106 新編追加(1) 雑務篇・本新地頭条六 〔中世法制史料集〕
一 武蔵国足立郡地頭職事 弘安五二廿一
評定(2)云、当郡為公領歟、将又為私領否、不審之間、披見平家跡没収御領注文(3)之処、当郡事、載彼注文畢、為公領之条分明也、不及子細、然則守此旨可有沙汰
〔読み下し〕
106 武蔵国足立郡地頭職の事
評定に云わく、当郡公領たるか、はたまた私領たるや否や、不審の間、平家跡没収の御領注文を披見の処、当郡の事、かの注文に載せおわんぬ、公領たるの条分明なり、子細に及ばず、しからばすなわちこの旨を守り沙汰あるべし
〔注〕
(1)貞永元年(一二三二)制定の幕府基本法の御成敗式目以降、幕府の発布した法令(式目追加という)を集録・分類・編纂したもので、成立時期・著者とも不詳
(2)幕府最高の政務機関である評定衆会議のこと
(3)元暦元年(一一八四)、一の谷合戦後に源頼朝に与えられた平家没官領(平氏所領として朝廷が没収した地)の目録のことで、数百か所に及ぶという。
〔解 説〕
本史料は、幕府評定において、足立郡が公領(国衙領)か私領(荘園)かが問題になった時、平家没官領注文を根拠に、公領と裁定されたものである。
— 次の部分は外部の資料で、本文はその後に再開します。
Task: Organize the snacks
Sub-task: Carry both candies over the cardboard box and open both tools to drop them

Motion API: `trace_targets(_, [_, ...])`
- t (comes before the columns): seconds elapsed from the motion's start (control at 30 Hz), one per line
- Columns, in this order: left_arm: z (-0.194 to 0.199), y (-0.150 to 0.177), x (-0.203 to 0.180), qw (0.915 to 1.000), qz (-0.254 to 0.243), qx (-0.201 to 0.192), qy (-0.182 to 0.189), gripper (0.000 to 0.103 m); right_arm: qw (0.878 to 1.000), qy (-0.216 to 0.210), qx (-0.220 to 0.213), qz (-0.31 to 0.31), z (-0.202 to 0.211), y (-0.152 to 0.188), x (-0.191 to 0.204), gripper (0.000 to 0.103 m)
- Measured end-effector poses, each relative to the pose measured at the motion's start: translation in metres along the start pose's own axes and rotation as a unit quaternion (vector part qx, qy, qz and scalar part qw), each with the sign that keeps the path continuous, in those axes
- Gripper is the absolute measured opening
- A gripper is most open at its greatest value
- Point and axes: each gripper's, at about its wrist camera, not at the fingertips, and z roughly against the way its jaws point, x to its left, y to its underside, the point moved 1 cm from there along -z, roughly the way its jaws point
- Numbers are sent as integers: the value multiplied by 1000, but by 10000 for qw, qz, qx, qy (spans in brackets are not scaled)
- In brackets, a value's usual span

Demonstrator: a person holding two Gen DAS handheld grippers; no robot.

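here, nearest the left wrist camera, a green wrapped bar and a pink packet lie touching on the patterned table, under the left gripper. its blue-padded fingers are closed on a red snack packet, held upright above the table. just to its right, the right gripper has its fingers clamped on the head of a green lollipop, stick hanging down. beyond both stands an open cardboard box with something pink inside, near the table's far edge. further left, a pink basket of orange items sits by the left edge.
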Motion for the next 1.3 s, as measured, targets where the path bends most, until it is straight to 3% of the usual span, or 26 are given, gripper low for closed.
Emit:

当郡は足立氏の本貫であるが、平家没官領に所載されていたことは、当郡が平氏所領であったことを示す。これは、遠元が平治の乱で源義朝に与したため、当郡を没収されたことを示す。平氏の当郡に対する権限が何であったかは不確かであるが、それが平氏没官領として源頼朝の所領、すなわち関東御領となったことを意味する。すなわち、鎌倉幕府で、当郡は足立氏を郡地頭職とし将軍家直轄地(私領)とするのが実態であった。したがって、関東御領として国衙、すなわち国守の支配外にあったとすべきである。そこで、当郡が公領であることを改めて確認することで、国務(北条氏)の支配が及ぶことを明確にしたといえよう。なお、この時の得宗は執権時宗、国守は時村(泰時弟の政村嫡子)であった。